About this task:
Wherever the string "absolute" appears in the entries below, return the line that holds it.

Extracted material:
· · ·

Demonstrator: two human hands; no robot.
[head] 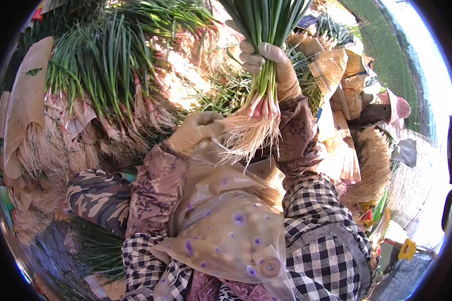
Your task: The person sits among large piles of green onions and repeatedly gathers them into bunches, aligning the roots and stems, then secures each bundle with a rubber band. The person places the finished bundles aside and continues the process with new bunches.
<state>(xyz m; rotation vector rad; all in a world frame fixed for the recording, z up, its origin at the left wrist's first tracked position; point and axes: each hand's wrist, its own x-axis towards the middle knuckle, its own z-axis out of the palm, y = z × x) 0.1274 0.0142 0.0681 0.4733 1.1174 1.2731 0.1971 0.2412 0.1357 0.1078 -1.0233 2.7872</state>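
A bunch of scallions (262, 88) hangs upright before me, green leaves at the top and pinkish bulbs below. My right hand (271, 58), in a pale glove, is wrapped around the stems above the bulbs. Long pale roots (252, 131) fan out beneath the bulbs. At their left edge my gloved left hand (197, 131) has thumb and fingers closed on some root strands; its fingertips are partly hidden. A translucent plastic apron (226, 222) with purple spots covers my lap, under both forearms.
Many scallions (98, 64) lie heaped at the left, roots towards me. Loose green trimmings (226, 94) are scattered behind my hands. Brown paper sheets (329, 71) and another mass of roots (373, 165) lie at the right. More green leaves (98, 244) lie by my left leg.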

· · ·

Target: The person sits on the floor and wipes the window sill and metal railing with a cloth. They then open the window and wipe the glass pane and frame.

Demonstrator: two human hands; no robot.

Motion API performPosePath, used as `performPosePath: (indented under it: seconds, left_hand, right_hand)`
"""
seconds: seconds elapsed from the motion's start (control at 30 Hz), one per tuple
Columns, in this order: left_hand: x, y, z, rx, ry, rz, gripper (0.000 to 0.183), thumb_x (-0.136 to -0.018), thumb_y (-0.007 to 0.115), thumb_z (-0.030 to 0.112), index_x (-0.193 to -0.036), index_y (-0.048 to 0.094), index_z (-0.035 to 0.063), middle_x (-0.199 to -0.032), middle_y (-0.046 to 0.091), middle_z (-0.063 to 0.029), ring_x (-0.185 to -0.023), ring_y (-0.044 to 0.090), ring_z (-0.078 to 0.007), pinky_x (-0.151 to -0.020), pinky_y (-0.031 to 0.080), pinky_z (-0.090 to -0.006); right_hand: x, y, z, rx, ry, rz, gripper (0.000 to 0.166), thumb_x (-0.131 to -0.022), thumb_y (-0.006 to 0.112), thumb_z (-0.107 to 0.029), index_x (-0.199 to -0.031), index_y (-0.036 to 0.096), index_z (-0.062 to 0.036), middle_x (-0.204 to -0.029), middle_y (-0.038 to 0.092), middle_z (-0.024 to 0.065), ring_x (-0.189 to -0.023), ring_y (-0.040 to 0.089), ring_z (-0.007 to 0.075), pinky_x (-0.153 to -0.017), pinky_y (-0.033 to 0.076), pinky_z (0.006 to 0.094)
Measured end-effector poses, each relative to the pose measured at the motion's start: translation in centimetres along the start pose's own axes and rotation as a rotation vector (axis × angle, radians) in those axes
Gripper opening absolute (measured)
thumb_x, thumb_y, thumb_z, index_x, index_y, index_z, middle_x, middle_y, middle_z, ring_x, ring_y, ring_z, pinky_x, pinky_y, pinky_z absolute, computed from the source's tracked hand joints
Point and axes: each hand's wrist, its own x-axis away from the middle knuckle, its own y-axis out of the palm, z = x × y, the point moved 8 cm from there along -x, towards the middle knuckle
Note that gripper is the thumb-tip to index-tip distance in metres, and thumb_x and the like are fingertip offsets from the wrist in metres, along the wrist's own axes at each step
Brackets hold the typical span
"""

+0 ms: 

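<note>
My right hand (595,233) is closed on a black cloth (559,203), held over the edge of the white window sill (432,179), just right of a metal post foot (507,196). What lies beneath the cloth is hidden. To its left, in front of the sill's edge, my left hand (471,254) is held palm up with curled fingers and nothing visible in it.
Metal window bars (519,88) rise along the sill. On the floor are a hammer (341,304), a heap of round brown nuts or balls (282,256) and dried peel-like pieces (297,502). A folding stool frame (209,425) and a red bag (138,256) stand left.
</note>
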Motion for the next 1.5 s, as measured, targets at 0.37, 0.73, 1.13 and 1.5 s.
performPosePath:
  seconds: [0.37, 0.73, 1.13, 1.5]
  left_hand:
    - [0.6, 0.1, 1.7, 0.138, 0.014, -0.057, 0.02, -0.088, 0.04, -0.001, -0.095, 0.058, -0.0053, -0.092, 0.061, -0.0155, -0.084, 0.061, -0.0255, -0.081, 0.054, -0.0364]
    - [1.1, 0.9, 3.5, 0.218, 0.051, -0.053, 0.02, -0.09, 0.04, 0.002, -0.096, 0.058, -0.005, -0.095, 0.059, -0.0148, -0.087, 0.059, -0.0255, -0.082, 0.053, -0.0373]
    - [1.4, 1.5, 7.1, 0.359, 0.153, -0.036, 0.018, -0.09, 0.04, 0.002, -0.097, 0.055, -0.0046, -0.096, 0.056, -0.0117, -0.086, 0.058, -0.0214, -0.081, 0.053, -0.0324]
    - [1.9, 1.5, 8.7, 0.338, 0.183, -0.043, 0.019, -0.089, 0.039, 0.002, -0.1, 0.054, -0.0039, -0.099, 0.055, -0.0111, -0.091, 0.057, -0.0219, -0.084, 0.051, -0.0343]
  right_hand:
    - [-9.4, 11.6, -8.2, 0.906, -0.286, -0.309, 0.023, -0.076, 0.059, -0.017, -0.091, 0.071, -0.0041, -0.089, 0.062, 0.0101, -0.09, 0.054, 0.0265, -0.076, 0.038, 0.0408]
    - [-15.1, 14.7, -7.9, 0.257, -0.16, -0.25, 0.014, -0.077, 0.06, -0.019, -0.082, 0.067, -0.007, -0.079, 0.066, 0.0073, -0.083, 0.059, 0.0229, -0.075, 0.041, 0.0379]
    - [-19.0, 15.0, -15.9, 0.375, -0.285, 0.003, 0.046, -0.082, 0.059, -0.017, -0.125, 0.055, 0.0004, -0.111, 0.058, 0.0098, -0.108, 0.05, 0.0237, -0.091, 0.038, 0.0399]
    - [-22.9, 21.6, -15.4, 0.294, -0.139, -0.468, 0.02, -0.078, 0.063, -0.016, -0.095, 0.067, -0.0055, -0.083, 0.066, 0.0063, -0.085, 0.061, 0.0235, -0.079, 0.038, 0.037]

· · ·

Answer to the problem:
Gripper opening absolute (measured)
thumb_x, thumb_y, thumb_z, index_x, index_y, index_z, middle_x, middle_y, middle_z, ring_x, ring_y, ring_z, pinky_x, pinky_y, pinky_z absolute, computed from the source's tracked hand joints

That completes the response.